Gabriel encontrou pessoas que procuravam sobreviventes, que levaram ele e sua família para um lugar seguro. No dia seguinte, sua esposa também foi levada para o mesmo local com seus filhos, mas faltava um deles.
Ela deu a triste notícia ao marido: ela tentou colocar todas as crianças numa árvore, mas uma das filhas, aterrorizada porque sua mãe ia deixá-la, pulou da árvore e foi arrastada.
Eu falei com Gabriel duas semanas após a passagem do ciclone Idai pelo centro de Moçambique, em meados de março. Eles estavam morando em uma escola com outras famílias que perderam suas casas. Ele ainda estava procurando sua filha. Outros três familiares também estavam desaparecidos.
"Na minha mente, eu disse a mim mesmo que eu os perdi, porque se passaram muitos dias, mas eu continuo procurando eles," ele me disse. "Mesmo sem esperança, eu ainda estou procurando eles."
Já se passaram seis meses da minha conversa com Gabriel e eu sempre vou lembrar disso. Meu nome é Khatija Nxedlana e eu trabalho para o Comitê Internacional da Cruz Vermelha (CICV) no sul da África. Uma semana após a passagem do ciclone Idai, eu viajei para Moçambique com uma equipe de forenses do CICV, para ajudar as comunidades afetadas.

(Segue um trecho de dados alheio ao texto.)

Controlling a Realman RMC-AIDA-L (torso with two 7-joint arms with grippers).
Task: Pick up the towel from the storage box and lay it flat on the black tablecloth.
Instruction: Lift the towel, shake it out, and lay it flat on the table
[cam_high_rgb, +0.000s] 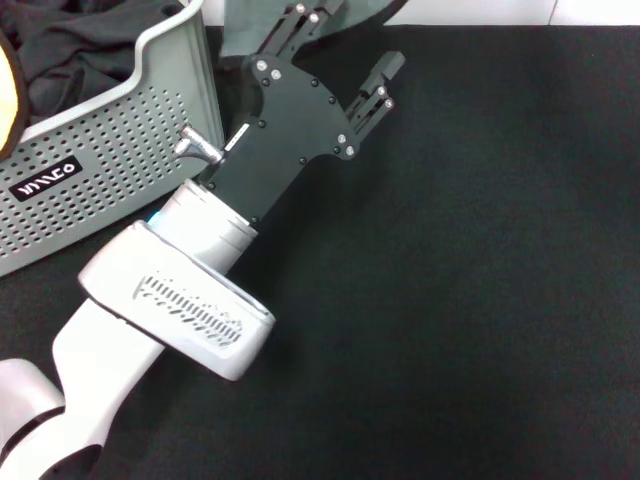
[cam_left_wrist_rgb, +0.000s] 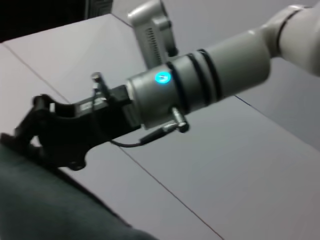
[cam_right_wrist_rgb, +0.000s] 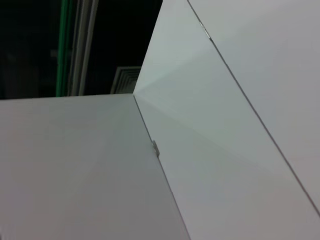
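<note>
The light grey storage box stands at the far left on the black tablecloth. A yellow sliver of the towel shows inside the box at the picture's left edge, beside a dark charcoal cloth. My left gripper reaches over the tablecloth just right of the box, fingers spread wide and open. Its farther finger overlaps a grey-green cloth at the table's far edge; I cannot tell whether they touch. The right gripper is out of view.
The left wrist view shows an arm's wrist with a blue light, its black hand over a dark grey cloth. The right wrist view shows only pale wall panels. Bare tablecloth spreads to the right and front.
</note>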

As necessidades eram enormes. Devido à tempestade, mais de 1 mil pessoas morreram e mais de 3 milhões de vidas foram afetadas em Moçambique, Zimbábue e Malaui.
A equipe de forenses do CICV recebeu muitos relatórios sobre mortos. Quanto mais nos afastávamos da cidade de Chimoio, a nossa base de operações, mais destruição encontrávamos.
Paredes manchadas pela lama que mostravam até onde tinha chegado a água. Resíduos pendurados em fios de eletricidade. Caminhos colapsados que impediam o acesso a algumas aldeias. O nosso carro Land Cruiser foi engolido pela lama e demoramos mais de nove horas para liberá-lo. Nossa experiência foi apenas um breve contato com a realidade que enfrentam os residentes.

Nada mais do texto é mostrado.